У въезда на территорию ресторана Бонд завернул за угол обветшалого садового сарая,


воняющего машинным маслом, бензином и мочой. За сараем его дожидались, как он их
мысленно называл, «товарищи».
Обычно Джеймс Бонд предпочитал действовать в одиночку, однако разработанный им
план требовал участия двух местных агентов. Они прибыли из БИА — сербской службы
внешней разведки и госбезопасности (на редкость невинное название для спецслужбы) и
сейчас действовали под прикрытием, облачившись в форму полиции Нови-Сада, с
позолоченными значками Министерства внутренних дел.
Квадратнолицые, круглоголовые, неулыбчивые, с коротким ежиком под форменной
темно-синей фуражкой, в шерстяной форме того же темно-синего оттенка. Одному было
около сорока, второму — двадцать пять. Невзирая на то что по легенде им отводилась роль
провинциальных блюстителей порядка, вооружились они до зубов, прихватив «беретты» и
уйму патронов. На заднем сиденье одолженного в полиции «фольксвагена-джетты»
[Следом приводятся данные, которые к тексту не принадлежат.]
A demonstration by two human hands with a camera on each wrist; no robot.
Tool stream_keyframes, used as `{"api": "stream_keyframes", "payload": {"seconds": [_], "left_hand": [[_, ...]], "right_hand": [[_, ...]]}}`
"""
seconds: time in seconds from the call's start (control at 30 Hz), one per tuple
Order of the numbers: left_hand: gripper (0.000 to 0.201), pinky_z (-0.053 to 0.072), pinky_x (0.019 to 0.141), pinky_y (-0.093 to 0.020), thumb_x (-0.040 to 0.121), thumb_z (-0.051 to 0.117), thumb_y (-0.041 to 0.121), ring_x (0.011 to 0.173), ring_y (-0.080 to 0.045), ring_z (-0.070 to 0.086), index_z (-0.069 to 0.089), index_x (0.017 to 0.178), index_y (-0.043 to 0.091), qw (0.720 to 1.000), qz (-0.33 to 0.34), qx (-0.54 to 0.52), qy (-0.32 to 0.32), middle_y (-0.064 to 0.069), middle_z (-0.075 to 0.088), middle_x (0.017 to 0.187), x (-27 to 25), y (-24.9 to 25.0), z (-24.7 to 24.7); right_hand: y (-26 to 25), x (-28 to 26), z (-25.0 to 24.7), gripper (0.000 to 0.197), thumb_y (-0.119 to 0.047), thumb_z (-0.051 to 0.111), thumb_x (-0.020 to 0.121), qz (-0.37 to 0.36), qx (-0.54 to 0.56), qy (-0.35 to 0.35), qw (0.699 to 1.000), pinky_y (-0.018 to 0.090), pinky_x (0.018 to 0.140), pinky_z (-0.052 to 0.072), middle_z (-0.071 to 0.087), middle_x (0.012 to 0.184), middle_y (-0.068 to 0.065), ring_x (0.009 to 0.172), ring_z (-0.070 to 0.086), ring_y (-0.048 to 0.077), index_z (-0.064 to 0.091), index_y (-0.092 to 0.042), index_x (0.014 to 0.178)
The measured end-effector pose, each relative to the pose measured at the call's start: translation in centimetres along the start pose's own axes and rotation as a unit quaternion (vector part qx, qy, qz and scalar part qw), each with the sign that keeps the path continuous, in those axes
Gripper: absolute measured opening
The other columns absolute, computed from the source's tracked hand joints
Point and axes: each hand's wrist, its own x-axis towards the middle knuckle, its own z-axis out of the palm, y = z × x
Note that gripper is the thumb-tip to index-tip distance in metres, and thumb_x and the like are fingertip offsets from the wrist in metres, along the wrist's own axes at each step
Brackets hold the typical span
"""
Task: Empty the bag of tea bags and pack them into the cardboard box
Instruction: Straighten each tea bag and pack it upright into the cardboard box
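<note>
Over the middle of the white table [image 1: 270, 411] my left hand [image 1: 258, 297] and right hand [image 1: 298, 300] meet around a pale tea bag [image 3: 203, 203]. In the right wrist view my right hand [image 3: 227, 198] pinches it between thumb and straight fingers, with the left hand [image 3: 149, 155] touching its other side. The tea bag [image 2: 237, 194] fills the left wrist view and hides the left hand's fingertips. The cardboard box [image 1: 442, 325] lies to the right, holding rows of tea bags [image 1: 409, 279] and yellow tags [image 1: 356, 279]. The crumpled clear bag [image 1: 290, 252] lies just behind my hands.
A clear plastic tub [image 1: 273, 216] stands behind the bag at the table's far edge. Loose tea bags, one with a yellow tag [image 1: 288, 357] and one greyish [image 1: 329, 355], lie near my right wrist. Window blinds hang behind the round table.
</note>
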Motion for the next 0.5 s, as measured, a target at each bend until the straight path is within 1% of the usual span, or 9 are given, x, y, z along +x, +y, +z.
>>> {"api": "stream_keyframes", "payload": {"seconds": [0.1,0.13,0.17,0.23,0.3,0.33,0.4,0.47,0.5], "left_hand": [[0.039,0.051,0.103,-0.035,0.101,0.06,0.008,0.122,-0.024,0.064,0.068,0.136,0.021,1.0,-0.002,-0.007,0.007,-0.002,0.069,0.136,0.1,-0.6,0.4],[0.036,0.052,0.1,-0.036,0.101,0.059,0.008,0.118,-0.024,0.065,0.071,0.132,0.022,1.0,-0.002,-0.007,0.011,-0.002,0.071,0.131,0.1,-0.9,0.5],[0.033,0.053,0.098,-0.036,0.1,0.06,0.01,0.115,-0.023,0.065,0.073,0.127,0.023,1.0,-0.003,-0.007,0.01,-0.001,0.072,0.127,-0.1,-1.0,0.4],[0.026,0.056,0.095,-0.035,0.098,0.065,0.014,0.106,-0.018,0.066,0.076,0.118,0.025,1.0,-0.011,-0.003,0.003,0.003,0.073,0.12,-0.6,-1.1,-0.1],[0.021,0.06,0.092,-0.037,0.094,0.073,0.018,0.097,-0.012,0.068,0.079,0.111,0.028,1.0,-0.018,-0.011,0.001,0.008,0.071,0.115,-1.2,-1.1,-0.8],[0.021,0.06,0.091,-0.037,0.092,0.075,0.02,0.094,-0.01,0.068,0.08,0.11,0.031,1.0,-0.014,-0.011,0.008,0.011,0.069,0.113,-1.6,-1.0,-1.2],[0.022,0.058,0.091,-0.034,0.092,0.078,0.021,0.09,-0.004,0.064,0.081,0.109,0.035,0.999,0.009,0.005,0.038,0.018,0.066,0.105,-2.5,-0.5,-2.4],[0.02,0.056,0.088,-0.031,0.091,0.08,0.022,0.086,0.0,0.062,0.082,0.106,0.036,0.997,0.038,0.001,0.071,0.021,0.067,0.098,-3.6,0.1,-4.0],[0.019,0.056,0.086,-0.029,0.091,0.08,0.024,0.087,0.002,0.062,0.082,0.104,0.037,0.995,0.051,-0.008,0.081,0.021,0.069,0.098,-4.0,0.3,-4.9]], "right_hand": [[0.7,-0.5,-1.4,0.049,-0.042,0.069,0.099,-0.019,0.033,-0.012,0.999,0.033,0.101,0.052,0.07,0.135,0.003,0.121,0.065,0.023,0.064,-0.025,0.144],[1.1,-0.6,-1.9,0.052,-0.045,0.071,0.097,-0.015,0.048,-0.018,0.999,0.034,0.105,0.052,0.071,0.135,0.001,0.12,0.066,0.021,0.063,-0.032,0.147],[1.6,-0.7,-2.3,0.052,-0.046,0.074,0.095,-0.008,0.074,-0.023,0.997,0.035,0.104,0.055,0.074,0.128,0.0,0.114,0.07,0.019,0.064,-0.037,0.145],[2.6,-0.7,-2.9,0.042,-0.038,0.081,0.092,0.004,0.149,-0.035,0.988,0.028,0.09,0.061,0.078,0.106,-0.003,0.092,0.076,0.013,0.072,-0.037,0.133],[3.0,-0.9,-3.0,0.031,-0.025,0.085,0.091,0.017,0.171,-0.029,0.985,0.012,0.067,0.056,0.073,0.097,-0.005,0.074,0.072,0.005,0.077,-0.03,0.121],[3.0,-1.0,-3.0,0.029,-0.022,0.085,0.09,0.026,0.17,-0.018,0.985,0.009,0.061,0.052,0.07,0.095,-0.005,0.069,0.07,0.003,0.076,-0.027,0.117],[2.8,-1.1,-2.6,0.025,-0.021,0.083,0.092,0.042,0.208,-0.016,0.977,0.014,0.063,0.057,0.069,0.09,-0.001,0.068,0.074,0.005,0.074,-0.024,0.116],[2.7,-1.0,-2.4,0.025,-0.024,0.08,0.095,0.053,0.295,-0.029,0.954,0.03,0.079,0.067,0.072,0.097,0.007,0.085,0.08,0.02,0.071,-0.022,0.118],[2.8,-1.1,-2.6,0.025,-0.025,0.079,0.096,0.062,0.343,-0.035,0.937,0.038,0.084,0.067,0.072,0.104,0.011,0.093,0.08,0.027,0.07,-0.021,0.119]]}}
примостились два «Калашникова» камуфляжной раскраски, «узи» и холщовый мешок с
ручными осколочными гранатами — не какими-нибудь пукалками, а швейцарскими «HG-
85».
Бонд повернулся к старшему, но не успел открыть рот, как сзади раздались громкие
хлопки. Рука сама метнулась к «Вальтеру ППС», однако, развернувшись, он увидел всего-
навсего младшего серба — тот выколачивал ладонью сигарету из пачки. Сам бывший
курильщик, Бонд всегда считал этот ритуал дурацким и бессмысленным.
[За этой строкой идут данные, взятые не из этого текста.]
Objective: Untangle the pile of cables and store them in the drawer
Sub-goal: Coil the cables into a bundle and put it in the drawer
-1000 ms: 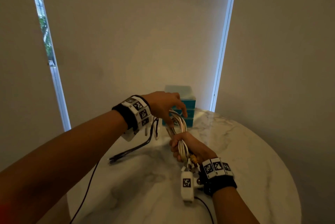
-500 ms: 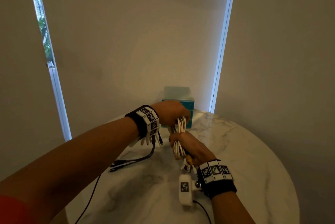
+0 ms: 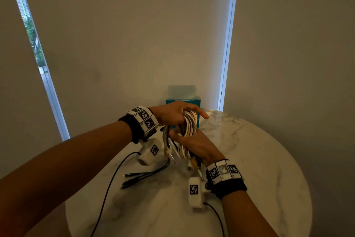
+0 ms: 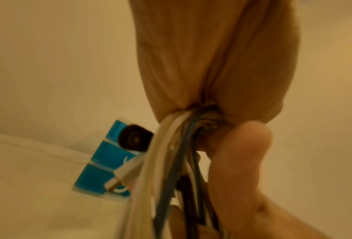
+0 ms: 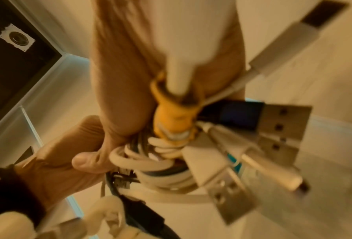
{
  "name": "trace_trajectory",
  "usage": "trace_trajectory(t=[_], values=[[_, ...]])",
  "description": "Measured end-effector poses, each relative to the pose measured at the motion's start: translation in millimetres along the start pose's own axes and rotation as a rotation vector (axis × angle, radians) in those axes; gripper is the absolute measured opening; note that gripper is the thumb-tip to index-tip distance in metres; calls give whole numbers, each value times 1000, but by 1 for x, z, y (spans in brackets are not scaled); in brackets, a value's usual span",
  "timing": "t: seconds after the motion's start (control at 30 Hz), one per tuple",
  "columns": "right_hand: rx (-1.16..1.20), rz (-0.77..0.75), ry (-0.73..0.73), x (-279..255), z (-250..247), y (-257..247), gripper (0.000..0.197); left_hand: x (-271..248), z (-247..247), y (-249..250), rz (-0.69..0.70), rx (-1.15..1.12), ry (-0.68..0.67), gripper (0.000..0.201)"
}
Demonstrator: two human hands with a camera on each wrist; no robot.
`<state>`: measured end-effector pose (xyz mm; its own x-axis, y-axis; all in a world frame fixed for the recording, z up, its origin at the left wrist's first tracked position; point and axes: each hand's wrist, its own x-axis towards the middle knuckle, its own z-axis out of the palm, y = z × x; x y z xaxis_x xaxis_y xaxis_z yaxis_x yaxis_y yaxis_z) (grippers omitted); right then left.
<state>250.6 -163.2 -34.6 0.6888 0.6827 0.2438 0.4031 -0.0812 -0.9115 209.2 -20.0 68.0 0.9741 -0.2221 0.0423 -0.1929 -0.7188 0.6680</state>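
Cable bundle (image 3: 187, 126): round, smooth cords, mostly white with blue and dark strands, looped into a loose coil and held above the table between both hands, in front of the drawer unit.
Left hand (image 3: 172, 113): fingers are wrapped over the top of the coil; the forefinger is stretched out past it.
Right hand (image 3: 196, 145): closed round the lower loops from below.
Table (image 3: 259, 160): round, polished white marble with grey veins.
Drawer unit (image 3: 183, 95): small, boxy, teal drawer fronts under a frosted top, set at the table's far edge.
Black cable (image 3: 146, 174): thin, several plug ends, lying flat on the table.
Left wrist view only: three stacked teal drawer fronts (image 4: 107, 163), and a white plug (image 4: 122, 176).
Right wrist view only: a yellow plug (image 5: 173, 118) and metal USB ends (image 5: 283, 122) hanging from the bundle, blurred.
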Motion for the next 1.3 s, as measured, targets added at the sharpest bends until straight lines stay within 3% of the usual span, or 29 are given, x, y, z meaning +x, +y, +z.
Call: trace_trajectory(t=[0.07, 0.3, 0.47, 0.63, 0.8, 0.97, 1.1, 1.3], values=[[42, 2, 5, -2, 1, -1, 53, -3, 0, -2, 16, -55, -13, 67], [269, -31, 72, 8, 19, -3, 81, -8, 4, 3, -15, -136, 41, 73], [323, 24, 13, 6, 27, -4, 39, -14, 6, 3, -27, -60, 63, 74], [212, 54, -20, 4, 27, -11, 17, -12, 2, 13, -53, 220, -22, 76], [321, 86, -40, 1, 21, -18, 35, -6, 3, 24, -1, 281, -18, 74], [432, 49, -76, -5, 17, -19, 16, -3, 5, 27, 7, 239, -58, 71], [518, 23, -111, -4, 20, -9, 43, -4, 7, 28, 12, 193, -54, 71], [426, 4, -18, 3, 23, -4, 25, -6, 10, 23, 12, 167, 2, 64]])
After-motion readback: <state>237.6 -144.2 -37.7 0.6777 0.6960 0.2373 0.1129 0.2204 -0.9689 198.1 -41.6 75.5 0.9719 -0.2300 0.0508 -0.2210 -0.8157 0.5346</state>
О чем только этот олух думает?
— Тише! — прошептал он недовольно. — А сигареты уберите. Никакого курева.
В темных глазах серба мелькнуло недоумение.
— Да ладно, мой брат всегда курит на заданиях. У нас тут куда подозрительнее не
курить.
По дороге сюда младший им все уши прожужжал о своем брате, бойце печально
знаменитого ПСО — спецподразделения, формально принадлежащего службе
государственной безопасности, а на самом деле, как прекрасно знал Бонд, использующегося
в секретных военных операциях. Младший обронил ненароком (но с гордостью, а значит,
намеренно), что его брат сражался с «Тиграми Аркана» — бандой головорезов,
зверствовавших во время войны в Хорватии, Боснии и Косово.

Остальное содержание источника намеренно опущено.